卓巳は箱からティッシュを何枚も抜いて、ジャンヌの口に押し込んでいる。ティッシュが鮮血に染まっていく。
そのティッシュだけではなく、深く噛み裂かれた舌も喉を塞ぎ、ジャンヌは裂傷の激痛と窒息の苦悩に制圧され、全身を痙攣させていた。
裕次はベッドから降りて服を着ていた。
呆然とたつ健輔の腕を振り払って、蓮はベッドに飛び込んだ。
「もう、やめんかあ」
卓巳を押しのけ、白目を剥いてひきつけを起こしている娘の口からティッシュを次々抜き取った。
「ばか、ベッドが血で汚れるじゃねえか」
そう非難する卓巳の顔を蓮は怒りの拳で殴りつけたが、卓巳は寸前で避けてベッドから離れた。
「ジャンヌが死んじゃうじゃないか。早く救急車を呼べよ」
そう叫ぶ蓮に、卓巳が怒鳴る。
「ばかやろう、おれたちが捕まっちまうじゃねえか」
「今、何が一番大事なんだよ?」
蓮がそう問いかけた時、白い両手が彼の右手をつかみ、力を振り絞って引き寄せた。蓮が彼女へ崩れ落ちると、彼の背に白い腕が絡んだ。大きな乳房が蓮の胸を撃ち、裸の二人が重なり合った。
「ジャンヌ」
蓮も狂おしく娘を抱きしめていた。娘の血走った目が蓮の悲しい目を見つめ、最期に伝えたい思いを吐露しようと唇がひくひく開かれた。娘は詰まった喉に渾身の力を込めて最期の一言を叫んだ。だけどその絶唱は、声の代わりに口内に溜まった生血を噴き出させただけだった。蓮の顔から胸にかけてジャンヌの唾液絡みの血糊にまみれていた。それが目にも入って、蓮には悶絶しそうな娘が赤い鬼女に見えた。ジャンヌはもう一度だけ思いを伝えようと絶叫したが、喉を塞ぐ舌と血糊で、ごぼごぼ喉が鳴るばかりだ。

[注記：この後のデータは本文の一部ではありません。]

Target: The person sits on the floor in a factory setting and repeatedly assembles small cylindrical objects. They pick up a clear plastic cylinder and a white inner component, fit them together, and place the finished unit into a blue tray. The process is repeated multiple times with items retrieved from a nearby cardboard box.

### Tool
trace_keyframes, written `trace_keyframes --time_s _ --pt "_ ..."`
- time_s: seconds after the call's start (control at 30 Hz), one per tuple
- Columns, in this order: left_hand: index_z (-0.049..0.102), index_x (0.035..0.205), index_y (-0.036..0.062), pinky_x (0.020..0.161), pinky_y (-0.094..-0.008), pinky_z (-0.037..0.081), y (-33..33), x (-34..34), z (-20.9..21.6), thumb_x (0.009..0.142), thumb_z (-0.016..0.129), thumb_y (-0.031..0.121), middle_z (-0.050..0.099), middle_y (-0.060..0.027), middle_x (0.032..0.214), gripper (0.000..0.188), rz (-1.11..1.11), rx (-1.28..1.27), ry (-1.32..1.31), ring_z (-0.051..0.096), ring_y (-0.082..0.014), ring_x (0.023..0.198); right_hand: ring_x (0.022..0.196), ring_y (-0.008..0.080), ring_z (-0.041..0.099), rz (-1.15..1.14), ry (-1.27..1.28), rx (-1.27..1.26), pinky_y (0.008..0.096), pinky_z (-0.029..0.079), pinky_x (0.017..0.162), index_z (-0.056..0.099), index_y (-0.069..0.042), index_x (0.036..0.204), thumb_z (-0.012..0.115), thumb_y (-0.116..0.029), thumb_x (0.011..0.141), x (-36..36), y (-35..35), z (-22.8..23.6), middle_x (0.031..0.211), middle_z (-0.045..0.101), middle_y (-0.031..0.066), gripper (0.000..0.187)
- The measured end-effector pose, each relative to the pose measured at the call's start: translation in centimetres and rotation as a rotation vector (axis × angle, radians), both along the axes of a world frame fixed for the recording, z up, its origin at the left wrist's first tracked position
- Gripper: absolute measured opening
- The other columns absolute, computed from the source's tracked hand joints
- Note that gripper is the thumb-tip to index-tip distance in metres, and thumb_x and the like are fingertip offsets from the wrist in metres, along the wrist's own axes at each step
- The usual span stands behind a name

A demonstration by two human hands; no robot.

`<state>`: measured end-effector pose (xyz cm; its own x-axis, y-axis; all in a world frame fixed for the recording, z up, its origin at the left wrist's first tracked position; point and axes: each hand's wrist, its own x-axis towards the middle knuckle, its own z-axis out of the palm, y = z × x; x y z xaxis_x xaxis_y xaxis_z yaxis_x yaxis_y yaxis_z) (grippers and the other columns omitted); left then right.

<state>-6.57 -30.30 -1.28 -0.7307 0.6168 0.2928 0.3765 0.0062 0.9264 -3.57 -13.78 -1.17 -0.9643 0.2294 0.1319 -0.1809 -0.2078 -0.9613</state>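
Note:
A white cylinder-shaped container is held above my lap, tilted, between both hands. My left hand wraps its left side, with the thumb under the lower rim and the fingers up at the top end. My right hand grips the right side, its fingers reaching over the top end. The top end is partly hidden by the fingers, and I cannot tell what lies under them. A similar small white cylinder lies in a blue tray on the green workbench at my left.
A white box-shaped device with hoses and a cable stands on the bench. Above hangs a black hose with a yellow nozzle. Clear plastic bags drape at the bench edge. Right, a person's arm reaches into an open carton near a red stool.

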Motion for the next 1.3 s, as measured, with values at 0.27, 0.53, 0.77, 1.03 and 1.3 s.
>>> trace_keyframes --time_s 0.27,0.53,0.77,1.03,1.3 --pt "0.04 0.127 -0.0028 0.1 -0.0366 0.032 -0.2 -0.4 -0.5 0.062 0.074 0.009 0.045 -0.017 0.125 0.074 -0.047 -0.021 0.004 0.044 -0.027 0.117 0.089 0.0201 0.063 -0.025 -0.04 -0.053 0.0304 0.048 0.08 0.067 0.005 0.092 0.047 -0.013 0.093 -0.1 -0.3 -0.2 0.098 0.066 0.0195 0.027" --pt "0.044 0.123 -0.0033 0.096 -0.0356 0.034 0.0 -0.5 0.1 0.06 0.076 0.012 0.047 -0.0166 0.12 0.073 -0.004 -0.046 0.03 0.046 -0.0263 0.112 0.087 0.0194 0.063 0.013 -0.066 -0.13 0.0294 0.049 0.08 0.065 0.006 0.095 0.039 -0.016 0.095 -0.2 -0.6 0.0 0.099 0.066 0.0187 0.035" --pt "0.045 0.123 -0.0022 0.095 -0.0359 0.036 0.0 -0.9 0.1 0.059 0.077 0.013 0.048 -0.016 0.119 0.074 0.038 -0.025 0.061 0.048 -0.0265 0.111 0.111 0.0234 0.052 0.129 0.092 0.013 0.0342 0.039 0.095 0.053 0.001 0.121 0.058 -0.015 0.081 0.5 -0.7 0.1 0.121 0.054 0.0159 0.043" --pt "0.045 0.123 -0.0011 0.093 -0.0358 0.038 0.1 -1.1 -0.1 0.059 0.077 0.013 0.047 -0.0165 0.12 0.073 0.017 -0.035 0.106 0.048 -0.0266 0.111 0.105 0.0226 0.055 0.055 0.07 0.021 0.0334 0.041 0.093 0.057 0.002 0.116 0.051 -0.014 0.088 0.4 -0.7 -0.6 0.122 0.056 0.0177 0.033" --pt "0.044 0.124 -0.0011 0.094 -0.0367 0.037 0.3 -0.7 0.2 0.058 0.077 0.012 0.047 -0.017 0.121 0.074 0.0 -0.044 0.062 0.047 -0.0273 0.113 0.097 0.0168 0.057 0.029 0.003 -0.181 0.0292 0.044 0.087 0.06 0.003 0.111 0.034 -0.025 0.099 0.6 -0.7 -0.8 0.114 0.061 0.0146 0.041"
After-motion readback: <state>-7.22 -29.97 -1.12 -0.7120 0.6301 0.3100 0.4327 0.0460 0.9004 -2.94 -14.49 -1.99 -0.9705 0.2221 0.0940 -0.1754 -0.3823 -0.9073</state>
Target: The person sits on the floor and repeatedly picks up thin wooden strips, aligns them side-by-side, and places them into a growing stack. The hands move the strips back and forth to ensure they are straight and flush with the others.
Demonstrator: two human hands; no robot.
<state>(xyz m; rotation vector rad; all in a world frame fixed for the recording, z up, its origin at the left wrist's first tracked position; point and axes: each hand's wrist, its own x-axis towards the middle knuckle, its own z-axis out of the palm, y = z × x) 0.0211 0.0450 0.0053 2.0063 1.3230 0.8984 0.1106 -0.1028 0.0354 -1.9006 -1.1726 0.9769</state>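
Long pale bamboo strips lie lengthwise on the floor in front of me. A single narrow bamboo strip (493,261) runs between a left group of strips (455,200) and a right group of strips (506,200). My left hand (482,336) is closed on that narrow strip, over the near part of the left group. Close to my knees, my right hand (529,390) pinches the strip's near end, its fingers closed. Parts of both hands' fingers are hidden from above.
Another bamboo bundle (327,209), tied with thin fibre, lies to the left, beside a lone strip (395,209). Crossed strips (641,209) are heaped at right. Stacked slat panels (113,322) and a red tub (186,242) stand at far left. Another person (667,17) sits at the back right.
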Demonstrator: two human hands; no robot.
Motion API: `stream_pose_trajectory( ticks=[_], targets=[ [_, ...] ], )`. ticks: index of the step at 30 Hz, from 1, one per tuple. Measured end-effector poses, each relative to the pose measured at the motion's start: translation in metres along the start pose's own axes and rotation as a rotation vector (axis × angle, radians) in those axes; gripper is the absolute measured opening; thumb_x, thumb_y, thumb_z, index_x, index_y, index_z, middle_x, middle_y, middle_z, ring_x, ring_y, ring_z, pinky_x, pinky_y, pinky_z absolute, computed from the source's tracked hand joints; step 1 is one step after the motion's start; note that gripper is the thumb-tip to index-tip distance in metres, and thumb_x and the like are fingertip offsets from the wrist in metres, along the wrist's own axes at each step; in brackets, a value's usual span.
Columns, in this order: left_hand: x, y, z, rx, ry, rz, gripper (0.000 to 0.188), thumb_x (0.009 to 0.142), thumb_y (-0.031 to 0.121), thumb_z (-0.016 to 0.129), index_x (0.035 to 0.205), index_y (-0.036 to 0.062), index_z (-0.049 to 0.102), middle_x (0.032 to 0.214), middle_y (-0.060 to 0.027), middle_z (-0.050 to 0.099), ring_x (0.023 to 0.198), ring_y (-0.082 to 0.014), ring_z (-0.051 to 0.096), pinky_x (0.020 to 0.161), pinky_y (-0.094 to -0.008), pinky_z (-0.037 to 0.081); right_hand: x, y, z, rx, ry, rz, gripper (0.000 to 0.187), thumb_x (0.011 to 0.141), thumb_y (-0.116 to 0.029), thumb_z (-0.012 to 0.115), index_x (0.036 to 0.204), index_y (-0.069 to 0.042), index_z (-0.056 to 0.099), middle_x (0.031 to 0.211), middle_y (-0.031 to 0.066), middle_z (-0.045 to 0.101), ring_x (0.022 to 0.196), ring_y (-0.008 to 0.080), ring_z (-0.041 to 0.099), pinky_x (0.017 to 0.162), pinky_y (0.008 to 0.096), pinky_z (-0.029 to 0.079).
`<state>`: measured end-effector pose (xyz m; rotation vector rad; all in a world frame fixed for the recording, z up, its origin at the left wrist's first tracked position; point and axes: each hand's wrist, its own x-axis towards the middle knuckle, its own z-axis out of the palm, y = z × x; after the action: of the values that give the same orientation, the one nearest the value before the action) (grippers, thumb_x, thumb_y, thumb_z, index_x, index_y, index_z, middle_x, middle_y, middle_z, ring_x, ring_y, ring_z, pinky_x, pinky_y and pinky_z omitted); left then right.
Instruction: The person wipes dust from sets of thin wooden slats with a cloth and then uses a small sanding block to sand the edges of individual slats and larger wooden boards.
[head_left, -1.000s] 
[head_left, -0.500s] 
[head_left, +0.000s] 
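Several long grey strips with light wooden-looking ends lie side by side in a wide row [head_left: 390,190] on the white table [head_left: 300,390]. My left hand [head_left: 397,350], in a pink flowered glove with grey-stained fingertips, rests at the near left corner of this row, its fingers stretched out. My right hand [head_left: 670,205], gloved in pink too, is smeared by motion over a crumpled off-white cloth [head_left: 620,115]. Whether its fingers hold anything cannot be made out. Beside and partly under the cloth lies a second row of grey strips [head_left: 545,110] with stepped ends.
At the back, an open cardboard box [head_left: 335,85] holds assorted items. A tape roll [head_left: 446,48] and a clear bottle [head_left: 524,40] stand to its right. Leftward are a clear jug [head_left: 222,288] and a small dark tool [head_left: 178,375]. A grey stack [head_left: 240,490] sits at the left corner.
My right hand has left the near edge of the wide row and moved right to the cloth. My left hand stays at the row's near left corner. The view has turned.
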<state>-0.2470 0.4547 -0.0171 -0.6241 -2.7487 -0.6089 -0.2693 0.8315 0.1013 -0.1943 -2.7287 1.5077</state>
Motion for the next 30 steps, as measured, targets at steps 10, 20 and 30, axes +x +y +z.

ジャンヌの微動する唇が「うい」と動いた様を見て蓮は聞いた。
「うい?」
ジャンヌは何かを祈願するようにうなずいたが、もう彼女の目は何も見えていないようだった。息をしようと詰まった自分の喉を両手の爪で掻きむしると、そこからも新たな血が溢れ出て、吐き出す血と混じり、蓮の首から下がった黒の十字架を濡らした。もがき苦しむ鬼女の爪は、いつしか蓮の胸へも移動し、静かに食い込んでいった。そして彼女が意識を失う瞬間、その悲しい爪は蓮の胸をどうしようもなく深く引っ掻いていた。蓮を根底から引き裂くように。彼の胸からも真っ赤な血が湧き出して滴り、黒十字へ達した。悲しみと怒りが一つになるように、二人の血が震えながら合流し、十字架の黒を呪わしく変えた。痛みのあまり意識が薄れる中、蓮は言葉にならない叫び声をあげ、深い絶望に沈んでいく娘を抱きしめた。